Frase dita por uma deputada do PSD ao ministro Alexandre Padilha

Nos últimos dias, o PSD tem intensificado a campanha para garantir o comando da Funasa. Os líderes da legenda no Congresso reforçaram o pedido de que a autarquia seja entregue ao partido. Inclusive, o nome do eventual presidente foi sugerido. Domingos Gomes Filho, pai do deputado Domingos Neto, foi a escolha da agremiação para assumir a liderança da entidade.

Ex-vice-governador do Ceará, ele foi apontado como alguém com experiência para comandar o seu orçamento bilionário.

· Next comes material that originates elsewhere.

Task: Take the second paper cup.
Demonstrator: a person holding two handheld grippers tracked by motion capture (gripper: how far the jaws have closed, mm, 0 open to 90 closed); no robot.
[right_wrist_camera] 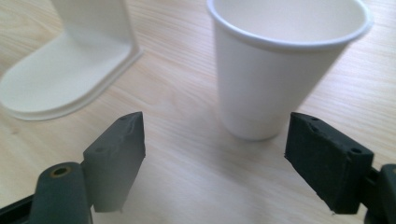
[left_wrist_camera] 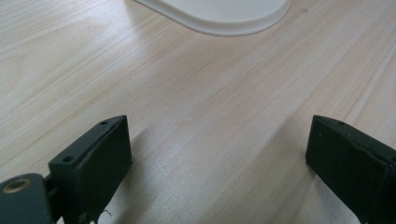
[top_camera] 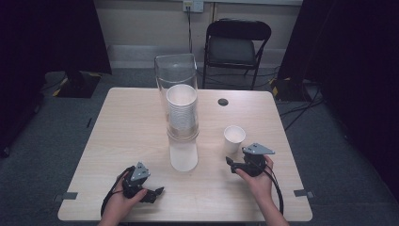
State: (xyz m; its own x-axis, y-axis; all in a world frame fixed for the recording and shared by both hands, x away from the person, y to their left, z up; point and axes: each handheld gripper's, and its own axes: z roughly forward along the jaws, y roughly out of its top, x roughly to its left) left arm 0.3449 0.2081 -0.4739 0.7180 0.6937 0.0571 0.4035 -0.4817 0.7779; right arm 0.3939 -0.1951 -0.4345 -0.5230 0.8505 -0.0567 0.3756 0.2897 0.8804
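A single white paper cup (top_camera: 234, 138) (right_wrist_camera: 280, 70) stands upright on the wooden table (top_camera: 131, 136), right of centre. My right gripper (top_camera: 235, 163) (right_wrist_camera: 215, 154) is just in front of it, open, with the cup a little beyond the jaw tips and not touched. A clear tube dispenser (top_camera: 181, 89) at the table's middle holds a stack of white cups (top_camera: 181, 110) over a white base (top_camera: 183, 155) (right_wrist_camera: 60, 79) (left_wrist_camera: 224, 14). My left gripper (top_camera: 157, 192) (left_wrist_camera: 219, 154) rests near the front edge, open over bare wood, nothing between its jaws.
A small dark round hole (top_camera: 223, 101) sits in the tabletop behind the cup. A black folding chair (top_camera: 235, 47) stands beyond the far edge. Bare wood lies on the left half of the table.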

No Republicanos, o controle da Funasa é cobiçado desde o acordo que o partido firmou com Lula informalmente para aderir à base no Congresso. A entrada de Silvio Costa Filho foi apenas o primeiro passo para esse movimento, que ainda encontra muita resistência em parte dos parlamentares, já que quase todos foram eleitos com apoio de Jair Bolsonaro e pretendem permanecer fiéis ao ex-presidente.

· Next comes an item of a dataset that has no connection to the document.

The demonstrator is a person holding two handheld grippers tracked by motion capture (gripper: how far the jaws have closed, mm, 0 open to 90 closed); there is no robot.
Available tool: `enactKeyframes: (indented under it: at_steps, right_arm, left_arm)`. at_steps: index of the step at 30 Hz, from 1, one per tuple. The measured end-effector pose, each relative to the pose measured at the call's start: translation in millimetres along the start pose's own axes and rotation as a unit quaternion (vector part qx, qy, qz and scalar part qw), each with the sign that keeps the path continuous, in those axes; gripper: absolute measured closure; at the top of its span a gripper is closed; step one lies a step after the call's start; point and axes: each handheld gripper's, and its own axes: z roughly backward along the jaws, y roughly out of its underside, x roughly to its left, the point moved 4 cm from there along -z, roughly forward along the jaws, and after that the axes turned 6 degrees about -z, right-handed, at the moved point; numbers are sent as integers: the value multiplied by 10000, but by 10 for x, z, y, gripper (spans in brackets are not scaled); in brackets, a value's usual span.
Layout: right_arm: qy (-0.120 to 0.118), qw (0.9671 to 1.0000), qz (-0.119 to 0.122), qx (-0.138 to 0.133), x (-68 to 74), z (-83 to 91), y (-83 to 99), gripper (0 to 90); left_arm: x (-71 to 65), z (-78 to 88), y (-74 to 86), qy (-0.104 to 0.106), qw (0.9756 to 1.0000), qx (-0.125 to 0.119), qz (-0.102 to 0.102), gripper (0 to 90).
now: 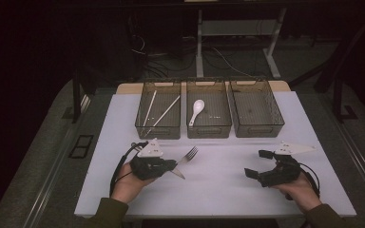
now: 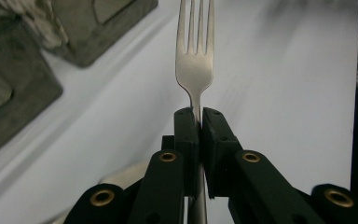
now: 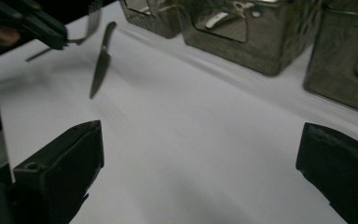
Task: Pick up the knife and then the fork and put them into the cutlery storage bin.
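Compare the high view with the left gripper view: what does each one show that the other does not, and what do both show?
High view alone: a white spoon in the middle bin, chopsticks in the left bin, a knife on the table, and the right gripper with jaws apart. Left gripper view alone: the pads pressing the fork's neck. Both: the left gripper holding the fork over the white table.

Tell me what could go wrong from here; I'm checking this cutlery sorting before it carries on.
The left gripper pinches the fork only at its thin neck, so it could pivot or slip. The knife lies right beside the raised fork and might get knocked. The bins stand close ahead, so the tines might catch a rim.
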Motion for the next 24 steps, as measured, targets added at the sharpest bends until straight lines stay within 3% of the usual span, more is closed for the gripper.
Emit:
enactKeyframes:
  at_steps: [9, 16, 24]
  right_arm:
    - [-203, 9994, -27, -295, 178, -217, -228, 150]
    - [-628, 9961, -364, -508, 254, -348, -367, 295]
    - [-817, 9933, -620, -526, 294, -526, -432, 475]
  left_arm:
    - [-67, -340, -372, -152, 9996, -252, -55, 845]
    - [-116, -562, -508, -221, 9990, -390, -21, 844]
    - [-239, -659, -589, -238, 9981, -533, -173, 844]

Há também o desgaste com o governador de São Paulo, Tarcísio de Freitas, apontado como possível presidenciável em 2026, e que também é apoiado por Bolsonaro, ao menos por enquanto. O União Brasil, que já esteve mais forte na disputa, corre por fora. Nomes como o do deputado Danilo Forte (CE) foram cogitados.

Na semana passada, diante do impasse do governo, agravado pela cirurgia de Lula, deputados do PSD emparedaram o ministro Alexandre Padilha pela indicação do partido, durante o lançamento do programa Escolas Conectadas, que aconteceu no Palácio do Planalto.

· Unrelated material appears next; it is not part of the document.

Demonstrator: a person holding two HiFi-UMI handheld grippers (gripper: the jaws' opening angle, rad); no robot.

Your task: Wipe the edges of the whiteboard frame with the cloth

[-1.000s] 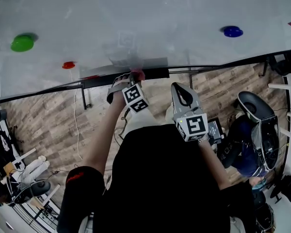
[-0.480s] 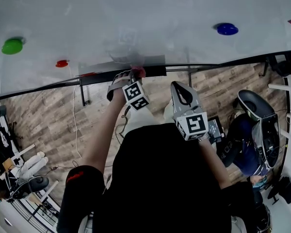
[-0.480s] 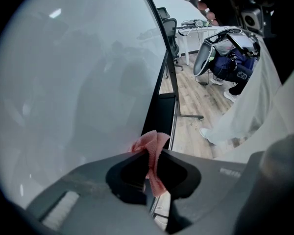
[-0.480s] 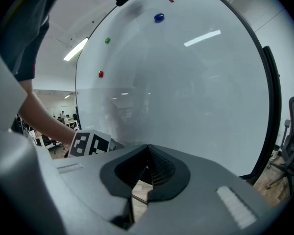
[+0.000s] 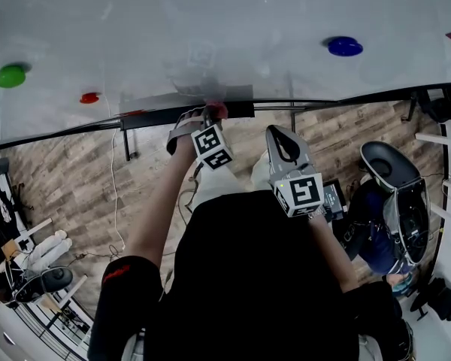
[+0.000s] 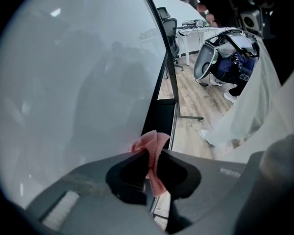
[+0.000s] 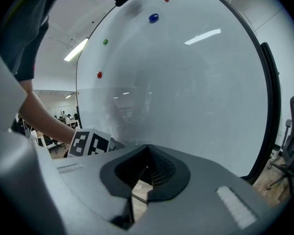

Os parlamentares fizeram a cobrança diante de câmeras e microfones da imprensa. O tom foi de brincadeira, mas o recado foi bastante sério.

Um microfone da Rádio CBN captou o momento em que uma deputada disse a Padilha: “Se a gente dançar, a Nísia (Trindade) vai dançar também”.

O PSD defende que tem mais unidade do que o Republicanos neste momento. O partido de Gilberto Kassab conta com 43 deputados e 15 senadores.

Já a legenda ligada à Igreja Universal tem 41 deputados e apenas quatro senadores, incluindo dois bolsonaristas: a ex-ministra Damares Alves e o ex-vice-presidente Hamilton Mourão.

Nessa briga, às vezes a discrição é a melhor arma. ISTOÉ procurou os líderes das legendas envolvidas, mas eles não quiseram se manifestar.

A guerra entre eles é aberta, mas ninguém quer se expor mais que os rivais, até que Lula tome uma decisão sobre como lidar com um órgão notadamente corrupto e ineficaz.